§ WHAT YOU SHOULD DO:
Reproduce, from the lines below, exactly the stretch that begins at the line containing "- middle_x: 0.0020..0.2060" and ends at the line containing "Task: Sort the", both included.

(Data extracted from a collection)
------------------------------------------------------------------------
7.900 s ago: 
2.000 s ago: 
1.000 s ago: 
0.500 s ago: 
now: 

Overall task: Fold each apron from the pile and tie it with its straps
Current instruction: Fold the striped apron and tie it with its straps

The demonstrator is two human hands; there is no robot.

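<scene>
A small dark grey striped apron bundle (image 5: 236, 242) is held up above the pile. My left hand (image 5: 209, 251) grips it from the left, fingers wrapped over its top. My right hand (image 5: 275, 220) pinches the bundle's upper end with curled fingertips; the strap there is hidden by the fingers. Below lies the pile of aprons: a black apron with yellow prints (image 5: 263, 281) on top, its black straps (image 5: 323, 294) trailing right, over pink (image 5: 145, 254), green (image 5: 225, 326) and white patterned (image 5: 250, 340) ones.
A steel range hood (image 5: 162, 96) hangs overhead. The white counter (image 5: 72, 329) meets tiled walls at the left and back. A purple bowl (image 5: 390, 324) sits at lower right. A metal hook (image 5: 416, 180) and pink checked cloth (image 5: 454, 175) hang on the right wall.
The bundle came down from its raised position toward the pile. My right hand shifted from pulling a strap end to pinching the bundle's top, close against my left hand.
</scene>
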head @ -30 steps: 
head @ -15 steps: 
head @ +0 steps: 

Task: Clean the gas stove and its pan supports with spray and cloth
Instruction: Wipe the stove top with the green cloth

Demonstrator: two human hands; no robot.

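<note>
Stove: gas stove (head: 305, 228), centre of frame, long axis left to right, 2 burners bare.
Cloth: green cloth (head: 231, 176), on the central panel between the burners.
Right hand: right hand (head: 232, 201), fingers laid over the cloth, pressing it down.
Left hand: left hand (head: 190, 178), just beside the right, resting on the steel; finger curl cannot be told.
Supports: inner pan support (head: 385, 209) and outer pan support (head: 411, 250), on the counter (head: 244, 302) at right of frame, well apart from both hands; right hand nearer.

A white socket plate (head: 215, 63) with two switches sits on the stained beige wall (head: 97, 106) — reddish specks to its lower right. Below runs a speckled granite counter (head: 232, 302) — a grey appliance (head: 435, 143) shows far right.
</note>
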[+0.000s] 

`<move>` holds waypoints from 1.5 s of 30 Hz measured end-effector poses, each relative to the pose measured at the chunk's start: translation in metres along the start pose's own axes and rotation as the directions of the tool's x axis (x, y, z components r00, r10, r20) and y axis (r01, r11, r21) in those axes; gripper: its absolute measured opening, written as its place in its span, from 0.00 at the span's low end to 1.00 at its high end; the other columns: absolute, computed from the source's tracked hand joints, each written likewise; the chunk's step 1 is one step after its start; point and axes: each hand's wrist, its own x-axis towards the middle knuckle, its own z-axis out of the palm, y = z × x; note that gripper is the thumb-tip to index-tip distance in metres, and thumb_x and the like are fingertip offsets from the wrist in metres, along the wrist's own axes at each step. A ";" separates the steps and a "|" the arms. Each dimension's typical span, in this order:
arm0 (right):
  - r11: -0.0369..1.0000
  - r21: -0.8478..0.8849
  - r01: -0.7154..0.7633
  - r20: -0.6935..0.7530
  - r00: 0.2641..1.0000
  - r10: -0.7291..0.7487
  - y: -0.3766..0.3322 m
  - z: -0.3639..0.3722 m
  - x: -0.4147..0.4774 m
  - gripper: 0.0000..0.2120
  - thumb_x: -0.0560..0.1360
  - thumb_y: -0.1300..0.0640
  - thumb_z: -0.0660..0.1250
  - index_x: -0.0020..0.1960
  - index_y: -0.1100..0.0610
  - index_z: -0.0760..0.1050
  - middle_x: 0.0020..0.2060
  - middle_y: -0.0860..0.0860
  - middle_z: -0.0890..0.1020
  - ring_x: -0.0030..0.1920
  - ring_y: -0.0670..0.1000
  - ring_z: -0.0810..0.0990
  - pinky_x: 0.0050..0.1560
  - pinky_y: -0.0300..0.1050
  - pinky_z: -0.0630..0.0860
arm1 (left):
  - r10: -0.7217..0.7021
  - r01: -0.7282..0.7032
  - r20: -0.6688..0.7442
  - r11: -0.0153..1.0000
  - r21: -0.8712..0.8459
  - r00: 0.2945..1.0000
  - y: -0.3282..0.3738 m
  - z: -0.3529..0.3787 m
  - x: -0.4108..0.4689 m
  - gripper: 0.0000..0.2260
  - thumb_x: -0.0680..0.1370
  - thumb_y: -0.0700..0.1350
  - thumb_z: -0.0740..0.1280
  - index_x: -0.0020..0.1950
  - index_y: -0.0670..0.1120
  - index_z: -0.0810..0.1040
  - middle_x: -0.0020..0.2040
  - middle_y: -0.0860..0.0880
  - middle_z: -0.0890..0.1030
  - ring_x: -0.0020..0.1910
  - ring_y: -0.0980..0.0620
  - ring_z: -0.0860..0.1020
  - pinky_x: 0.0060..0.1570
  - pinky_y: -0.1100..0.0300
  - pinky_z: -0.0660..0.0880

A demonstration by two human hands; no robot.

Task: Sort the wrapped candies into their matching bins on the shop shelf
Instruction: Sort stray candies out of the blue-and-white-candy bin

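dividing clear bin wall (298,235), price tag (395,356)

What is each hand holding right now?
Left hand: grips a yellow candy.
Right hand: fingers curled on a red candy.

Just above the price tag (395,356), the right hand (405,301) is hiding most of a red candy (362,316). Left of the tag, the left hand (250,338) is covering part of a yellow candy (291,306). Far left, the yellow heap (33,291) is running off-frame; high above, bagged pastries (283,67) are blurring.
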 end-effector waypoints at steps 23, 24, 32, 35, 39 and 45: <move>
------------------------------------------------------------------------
§ REPLY:
  - middle_x: 0.0020..0.2060
  - middle_y: -0.0860..0.0860
  - middle_z: -0.0890..0.1020
  - ring_x: -0.0030..0.1920
  - ring_y: -0.0670..0.1000
  - ring_z: -0.0810..0.0990
  - pinky_x: 0.0050..0.1560
  - pinky_y: -0.0300..0.1050
  - pinky_z: -0.0630..0.0860
arm1 (left):
  - r10: -0.7217..0.7021
  - r01: -0.7282..0.7032
  - r20: -0.6688..0.7442
  - r11: -0.0153..1.0000
  - r21: -0.8712..0.8459
  - r00: 0.2945..1.0000
  - y: -0.3282..0.3738 m
  - z: -0.3529..0.3787 m
  - x: -0.4108..0.4689 m
  - gripper: 0.0000..0.2260
  - thumb_x: -0.0680..0.1370
  - thumb_y: -0.0700..0.1350
  - thumb_z: -0.0740..0.1280
  - index_x: -0.0020..0.1950
  - index_y: -0.0670..0.1120
  - index_z: -0.0810..0.1040
  - middle_x: -0.0020..0.2040
  - middle_y: -0.0860..0.0880
  - middle_z: -0.0890..0.1030
  - ring_x: -0.0020..0.1910
  - ring_y: -0.0980..0.0620
  - ring_z: -0.0860..0.1020
  - pinky_x: 0.0060..0.1570
  - pinky_y: -0.1100..0.0300
  - pinky_z: -0.0660..0.0880

A demonstration by two human hands; no robot.

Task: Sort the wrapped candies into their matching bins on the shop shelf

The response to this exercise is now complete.